Most efforts to expand LA City’s tree canopy – and thus strengthen the urban environment – have focused on planting street trees. Yet the majority of the trees of America’s second largest city grow around its bungalows, cottages, mansions, and ramblers.
It is in residential yards that about 80% of the city’s trees are located: more than 5 million in these private landscapes compared to about 700,000 street trees and 150,000 to 300,000 park trees. That’s one of the key findings from a recent report commissioned by City Plants, a nonprofit that works with city departments to plant public trees.
This is important because a study by USC scientists saw that most of the tree canopy and greenery loss occurred on single family lots in these areas due to increasing home sizes (Lee et al. 2017). As much as 55 percent of the green cover was lost from 2000 to 2009, with almost no single area spared the decline.
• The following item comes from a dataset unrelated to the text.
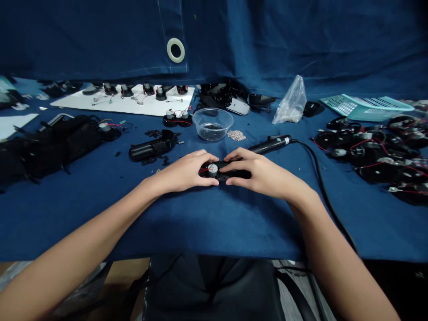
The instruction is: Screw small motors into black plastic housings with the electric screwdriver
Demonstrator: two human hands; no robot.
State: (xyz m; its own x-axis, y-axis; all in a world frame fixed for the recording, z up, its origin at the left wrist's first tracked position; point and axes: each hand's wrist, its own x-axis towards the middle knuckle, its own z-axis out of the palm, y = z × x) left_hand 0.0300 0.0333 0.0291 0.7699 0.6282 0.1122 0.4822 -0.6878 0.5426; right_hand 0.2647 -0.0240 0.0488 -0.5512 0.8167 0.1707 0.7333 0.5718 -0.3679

The study’s findings confirm that the majority of LA’s trees are squarely in development’s sights. Even the city’s protected tree ordinance does not make them immune to legal or illegal removal, whatever lip service L.A. city policy makers may pay to them. Trees get in the way when soaring prices induce developers to max out their lots, and the city to allow more housing units in the hope that supply will outrun demand and hold prices down.
The USC study suggests the urgency for conservation and management strategies that focus on single family residential areas which are providing valuable ecosystem services for millions of Angelenos.
Some of these areas are essentially places that look and feel like “the woods” as opposed to urban forest areas typified by street trees and park trees. Trees in these more wooded residential areas can be naturally occurring and exist in stands, or groups of stands of native trees such as the coast live oak, black walnut and sycamore, often growing together – and thus being cut down for bigger houses – in patches.
You can plant street trees that promote biodiversity and increase tree canopy by planting a lot of different trees. But it’s not the same as having these wooded spaces. Street trees rarely reach their full potential because of harsh growing conditions, limited planting space and lack of care – they are like street kids, isolated and struggling against the odds without strong roots. One research study showed that a quarter of newly planted public trees will die in the first six years (Lu, Svendsen, Campbell, Greenfeld, Braden, King, and Falxa-Raymond, 2010).
Don’t look to city parks to fill the gap. Los Angeles is short on parks, ranking 74th out of 100 cities. And much of its park trees are in rough shape, beset by inadequate management, drought, air pollution, pests and climate change. Some 14,000 trees were lost by withholding water in LA parks, a decision which undervalued all the benefits trees provide such as stormwater mitigation, improved air quality, carbon sequestration and reduction of the “heat island effect”.
There’s only so much space for trees in LA’s parks anyway. Some park areas have been turned into ball fields. To take a particularly poetic example: Earlier this year a grove of healthy 50 foot tall shade trees were cut down to make room for an astro-turf soccer field at Whitsett Park in North Hollywood.
Given that most of LA City’s trees are in its yards, saving them requires that property owners make trees a priority and save the spaces they grow in, which means preserving the structures they grow around rather then replacing them with lot-busting McMansions and McPartments. Plans and policies should address—through rules, fees, and incentives—how private land owners contribute to the overall health of the urban forest and the benefits it delivers.